▶ [What the task asks] What is needed here is each entry reproduced exactly, without its pictures.

▶ [Records provided]
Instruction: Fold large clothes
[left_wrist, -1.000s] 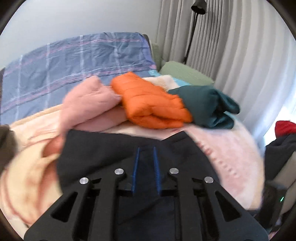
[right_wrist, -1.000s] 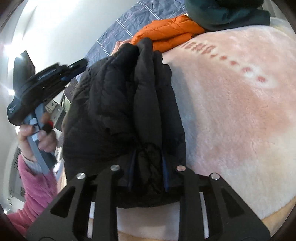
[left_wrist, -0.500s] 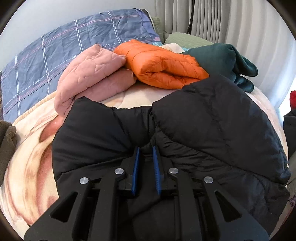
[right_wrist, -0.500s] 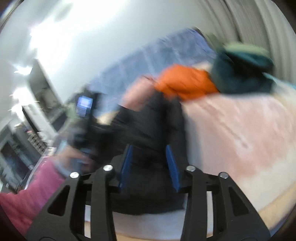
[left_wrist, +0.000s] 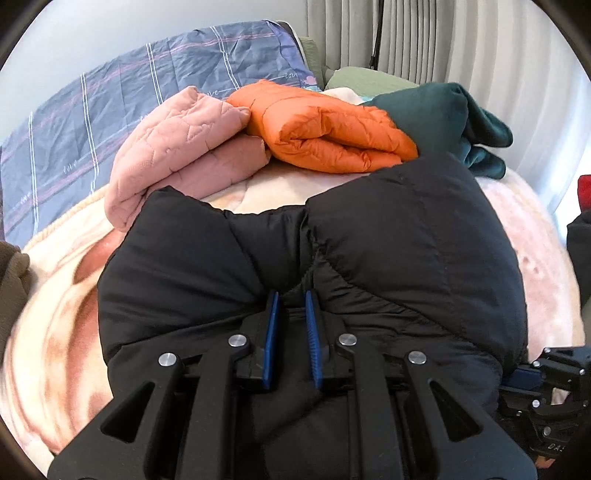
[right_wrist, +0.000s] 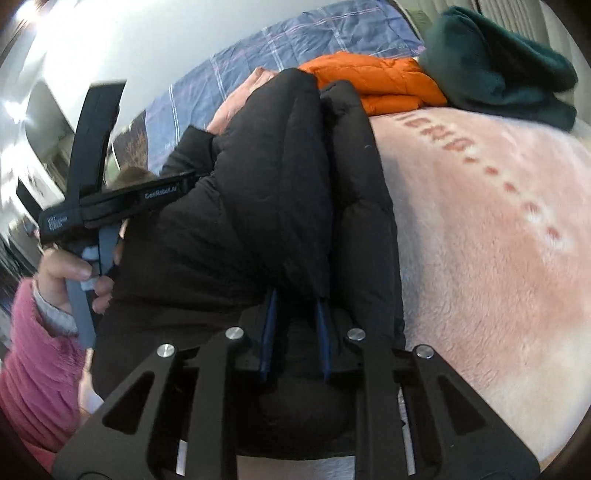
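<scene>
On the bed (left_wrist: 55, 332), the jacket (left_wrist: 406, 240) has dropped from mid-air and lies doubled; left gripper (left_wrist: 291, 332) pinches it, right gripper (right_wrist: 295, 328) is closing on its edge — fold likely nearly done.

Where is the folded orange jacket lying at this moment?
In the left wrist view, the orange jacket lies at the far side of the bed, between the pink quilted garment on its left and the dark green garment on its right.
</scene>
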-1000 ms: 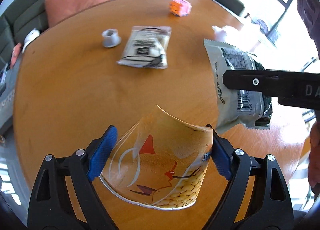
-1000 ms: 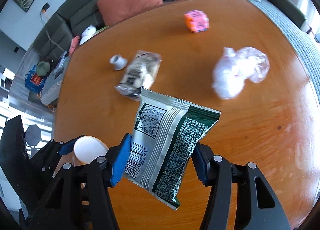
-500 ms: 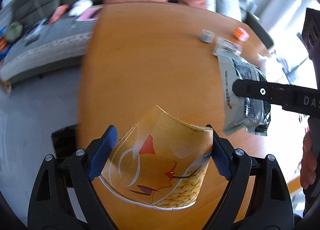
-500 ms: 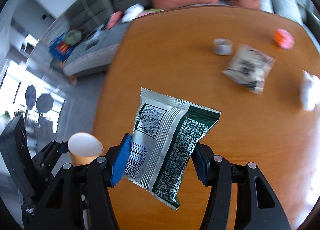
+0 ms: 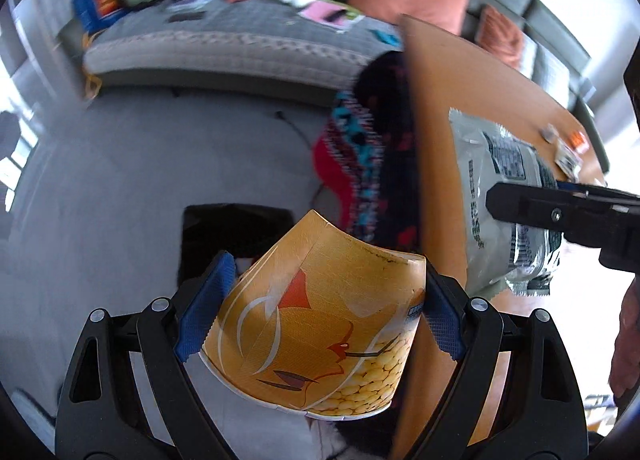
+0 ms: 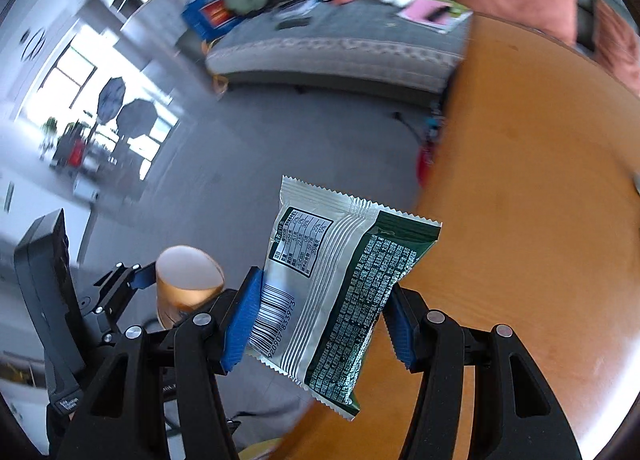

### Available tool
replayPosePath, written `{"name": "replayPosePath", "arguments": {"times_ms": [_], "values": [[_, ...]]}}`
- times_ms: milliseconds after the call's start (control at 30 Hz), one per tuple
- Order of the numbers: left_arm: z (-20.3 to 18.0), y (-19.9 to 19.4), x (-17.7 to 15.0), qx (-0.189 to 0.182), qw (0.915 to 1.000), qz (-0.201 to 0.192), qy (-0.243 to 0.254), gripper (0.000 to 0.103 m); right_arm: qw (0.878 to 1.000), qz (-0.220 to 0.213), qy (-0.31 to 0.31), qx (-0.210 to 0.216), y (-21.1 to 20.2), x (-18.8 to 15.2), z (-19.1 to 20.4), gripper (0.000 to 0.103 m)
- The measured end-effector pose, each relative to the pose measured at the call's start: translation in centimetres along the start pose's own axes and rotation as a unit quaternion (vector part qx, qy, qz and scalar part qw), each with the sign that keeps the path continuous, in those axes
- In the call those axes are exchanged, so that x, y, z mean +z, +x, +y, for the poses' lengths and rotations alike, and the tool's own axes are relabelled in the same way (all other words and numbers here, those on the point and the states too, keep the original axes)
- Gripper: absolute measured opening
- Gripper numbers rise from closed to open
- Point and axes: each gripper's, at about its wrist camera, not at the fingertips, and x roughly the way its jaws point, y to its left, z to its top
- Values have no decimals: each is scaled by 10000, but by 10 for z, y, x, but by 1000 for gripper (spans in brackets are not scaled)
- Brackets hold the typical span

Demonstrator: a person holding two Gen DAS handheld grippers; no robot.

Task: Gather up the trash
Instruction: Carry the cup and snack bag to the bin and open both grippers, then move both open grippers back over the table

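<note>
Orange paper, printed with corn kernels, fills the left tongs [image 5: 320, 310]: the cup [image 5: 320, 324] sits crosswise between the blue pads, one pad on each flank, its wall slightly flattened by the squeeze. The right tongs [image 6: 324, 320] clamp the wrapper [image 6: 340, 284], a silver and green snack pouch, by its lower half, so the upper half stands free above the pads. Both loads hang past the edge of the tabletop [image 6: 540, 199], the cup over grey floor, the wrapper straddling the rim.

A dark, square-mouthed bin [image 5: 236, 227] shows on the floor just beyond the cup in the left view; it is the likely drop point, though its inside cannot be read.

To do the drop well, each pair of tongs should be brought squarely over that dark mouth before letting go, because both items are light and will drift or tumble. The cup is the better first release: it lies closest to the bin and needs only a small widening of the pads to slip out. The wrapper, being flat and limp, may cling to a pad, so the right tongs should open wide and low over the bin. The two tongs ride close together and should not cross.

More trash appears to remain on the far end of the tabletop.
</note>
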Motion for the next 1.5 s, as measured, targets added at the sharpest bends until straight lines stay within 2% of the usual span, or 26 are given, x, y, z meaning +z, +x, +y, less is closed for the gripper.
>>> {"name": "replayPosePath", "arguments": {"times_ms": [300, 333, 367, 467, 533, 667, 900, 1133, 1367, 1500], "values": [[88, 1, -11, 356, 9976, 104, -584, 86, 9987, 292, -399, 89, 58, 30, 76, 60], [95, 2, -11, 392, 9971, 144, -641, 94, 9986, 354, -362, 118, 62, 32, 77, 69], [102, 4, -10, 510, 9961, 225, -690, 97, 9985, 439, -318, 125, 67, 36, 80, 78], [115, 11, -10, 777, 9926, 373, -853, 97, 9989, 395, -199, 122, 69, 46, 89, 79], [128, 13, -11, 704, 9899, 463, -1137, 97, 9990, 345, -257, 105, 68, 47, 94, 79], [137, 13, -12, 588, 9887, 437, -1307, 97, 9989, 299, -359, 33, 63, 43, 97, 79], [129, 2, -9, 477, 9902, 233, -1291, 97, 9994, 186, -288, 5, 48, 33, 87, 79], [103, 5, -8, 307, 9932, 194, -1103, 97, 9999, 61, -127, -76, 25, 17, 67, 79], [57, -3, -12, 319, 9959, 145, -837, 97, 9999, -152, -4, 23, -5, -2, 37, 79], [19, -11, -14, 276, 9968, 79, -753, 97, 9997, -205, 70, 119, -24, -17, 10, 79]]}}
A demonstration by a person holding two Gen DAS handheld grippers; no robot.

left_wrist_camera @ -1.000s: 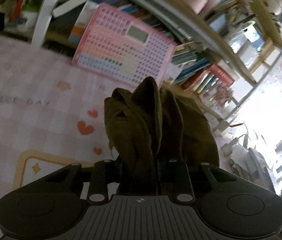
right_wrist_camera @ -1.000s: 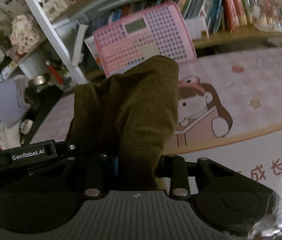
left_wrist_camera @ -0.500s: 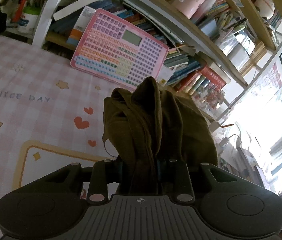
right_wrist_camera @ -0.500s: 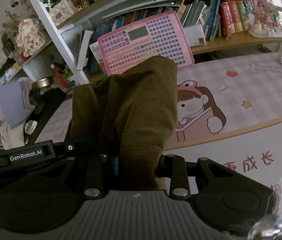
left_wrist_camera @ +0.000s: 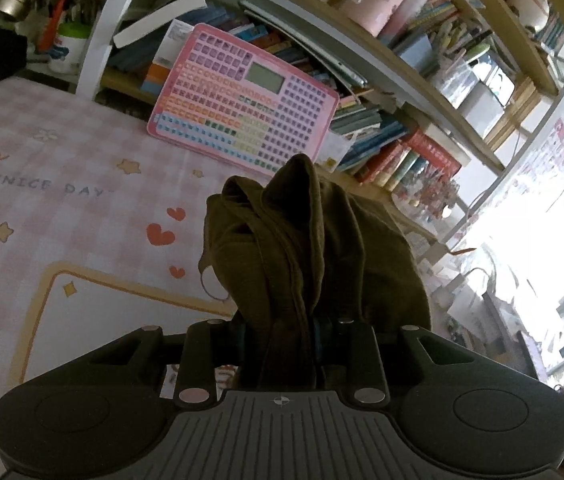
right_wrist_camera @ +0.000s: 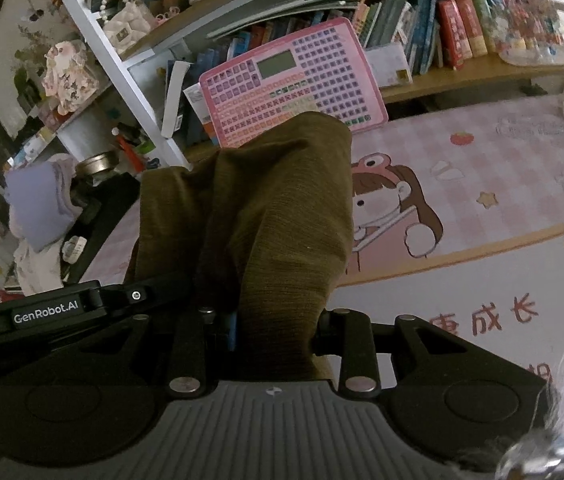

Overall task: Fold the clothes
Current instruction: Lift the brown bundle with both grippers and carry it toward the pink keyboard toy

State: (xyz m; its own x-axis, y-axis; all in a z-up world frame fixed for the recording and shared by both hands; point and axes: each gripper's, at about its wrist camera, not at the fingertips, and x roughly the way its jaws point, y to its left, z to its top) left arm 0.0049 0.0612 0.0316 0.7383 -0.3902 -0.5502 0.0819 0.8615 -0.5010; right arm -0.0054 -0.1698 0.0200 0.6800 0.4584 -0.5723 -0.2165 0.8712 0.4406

▶ [Your solution]
Instruction: Fold large clothes
[left_wrist, -1.000s] 
[right_wrist, -1.000s] 
[left_wrist, -0.500s] 
[right_wrist, -0.500s] 
[left_wrist, +0.000s] 
[right_wrist, +0.000s] 
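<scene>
On the bed (left_wrist: 55, 332), the jacket (left_wrist: 406, 240) has dropped from mid-air and lies doubled; left gripper (left_wrist: 291, 332) pinches it, right gripper (right_wrist: 295, 328) is closing on its edge — fold likely nearly done.

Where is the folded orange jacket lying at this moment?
In the left wrist view, the orange jacket lies at the far side of the bed, between the pink quilted garment on its left and the dark green garment on its right.
</scene>
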-1000 ms: 
-1000 ms: 
-500 ms: 
-500 ms: 
+0 ms: 
+0 ms: 

### Available tool
replayPosePath, written `{"name": "replayPosePath", "arguments": {"times_ms": [_], "values": [[_, ...]]}}`
- times_ms: milliseconds after the call's start (control at 30 Hz), one per tuple
- Order of the numbers: left_arm: z (-20.3 to 18.0), y (-19.9 to 19.4), x (-17.7 to 15.0), qx (-0.189 to 0.182), qw (0.915 to 1.000), qz (-0.201 to 0.192), qy (-0.243 to 0.254), gripper (0.000 to 0.103 m); right_arm: qw (0.878 to 1.000), qz (-0.220 to 0.213), qy (-0.31 to 0.31), qx (-0.210 to 0.216), y (-21.1 to 20.2), x (-18.8 to 15.2), z (-19.1 to 20.4), gripper (0.000 to 0.103 m)
- The measured end-effector pose, each relative to the pose measured at the call's start: translation in centimetres along the start pose's own axes and rotation as a unit quaternion (vector part qx, qy, qz and scalar part qw), each with the sign that keeps the path continuous, in those axes
- In the call those axes are exchanged, so that x, y, z mean +z, +x, +y, for the poses' lengths and rotations alike, and the tool's own axes are relabelled in the same way (all other words and numbers here, those on the point and the states too, keep the original axes)
- Gripper: absolute measured opening
- Gripper numbers rise from closed to open
- Point and axes: each gripper's, at about its wrist camera, not at the fingertips, and x roughly the way its jaws point, y to its left, z to its top
- Values have no decimals: each is scaled by 10000, but by 10 for z, y, x, but by 1000 for gripper (spans in brackets are not scaled)
- Brackets hold the typical span

Demonstrator: a person holding two Gen DAS handheld grippers; no robot.

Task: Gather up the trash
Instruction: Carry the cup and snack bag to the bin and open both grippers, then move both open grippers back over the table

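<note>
Orange paper, printed with corn kernels, fills the left tongs [image 5: 320, 310]: the cup [image 5: 320, 324] sits crosswise between the blue pads, one pad on each flank, its wall slightly flattened by the squeeze. The right tongs [image 6: 324, 320] clamp the wrapper [image 6: 340, 284], a silver and green snack pouch, by its lower half, so the upper half stands free above the pads. Both loads hang past the edge of the tabletop [image 6: 540, 199], the cup over grey floor, the wrapper straddling the rim.

A dark, square-mouthed bin [image 5: 236, 227] shows on the floor just beyond the cup in the left view; it is the likely drop point, though its inside cannot be read.

To do the drop well, each pair of tongs should be brought squarely over that dark mouth before letting go, because both items are light and will drift or tumble. The cup is the better first release: it lies closest to the bin and needs only a small widening of the pads to slip out. The wrapper, being flat and limp, may cling to a pad, so the right tongs should open wide and low over the bin. The two tongs ride close together and should not cross.

More trash appears to remain on the far end of the tabletop.
</note>
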Motion for the next 1.5 s, as measured, targets added at the sharpest bends until straight lines stay within 2% of the usual span, or 26 are given, x, y, z meaning +z, +x, +y, less is closed for the gripper.
>>> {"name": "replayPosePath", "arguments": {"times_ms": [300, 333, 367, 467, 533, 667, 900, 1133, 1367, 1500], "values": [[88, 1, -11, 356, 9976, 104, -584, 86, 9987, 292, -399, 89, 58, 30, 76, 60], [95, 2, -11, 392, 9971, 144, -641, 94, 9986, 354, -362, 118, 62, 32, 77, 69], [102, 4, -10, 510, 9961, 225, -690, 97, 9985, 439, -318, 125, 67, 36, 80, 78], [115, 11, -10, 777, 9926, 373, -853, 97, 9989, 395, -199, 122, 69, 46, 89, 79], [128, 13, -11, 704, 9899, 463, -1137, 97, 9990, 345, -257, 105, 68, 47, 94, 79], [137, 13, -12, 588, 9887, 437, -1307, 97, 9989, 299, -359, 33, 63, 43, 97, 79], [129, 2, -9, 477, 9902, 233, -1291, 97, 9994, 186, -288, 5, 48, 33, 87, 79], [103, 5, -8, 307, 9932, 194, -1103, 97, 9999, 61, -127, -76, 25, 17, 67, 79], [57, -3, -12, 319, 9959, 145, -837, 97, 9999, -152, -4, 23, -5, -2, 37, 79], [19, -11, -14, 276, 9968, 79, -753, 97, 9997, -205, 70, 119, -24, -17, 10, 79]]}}
A demonstration by a person holding two Gen DAS handheld grippers; no robot.

left_wrist_camera @ -1.000s: 
right_wrist_camera @ -1.000s: 
left_wrist_camera @ -0.500s: 
right_wrist_camera @ -0.500s: 
left_wrist_camera @ +0.000s: 
right_wrist_camera @ +0.000s: 

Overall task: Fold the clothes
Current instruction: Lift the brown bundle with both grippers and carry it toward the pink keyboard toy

State: (xyz m; its own x-axis, y-axis; all in a z-up world frame fixed for the recording and shared by both hands; point and axes: each gripper's, at about its wrist camera, not at the fingertips, and x roughly the way its jaws point, y to its left, z to its top) left arm 0.0049 0.0612 0.0316 0.7383 -0.3902 -0.5502 0.0819 0.8615 -0.5010; right arm -0.0054 -0.1698 0.0200 0.6800 0.4584 -0.5723 -0.2165 0.8712 0.4406

No additional lines are needed for this answer.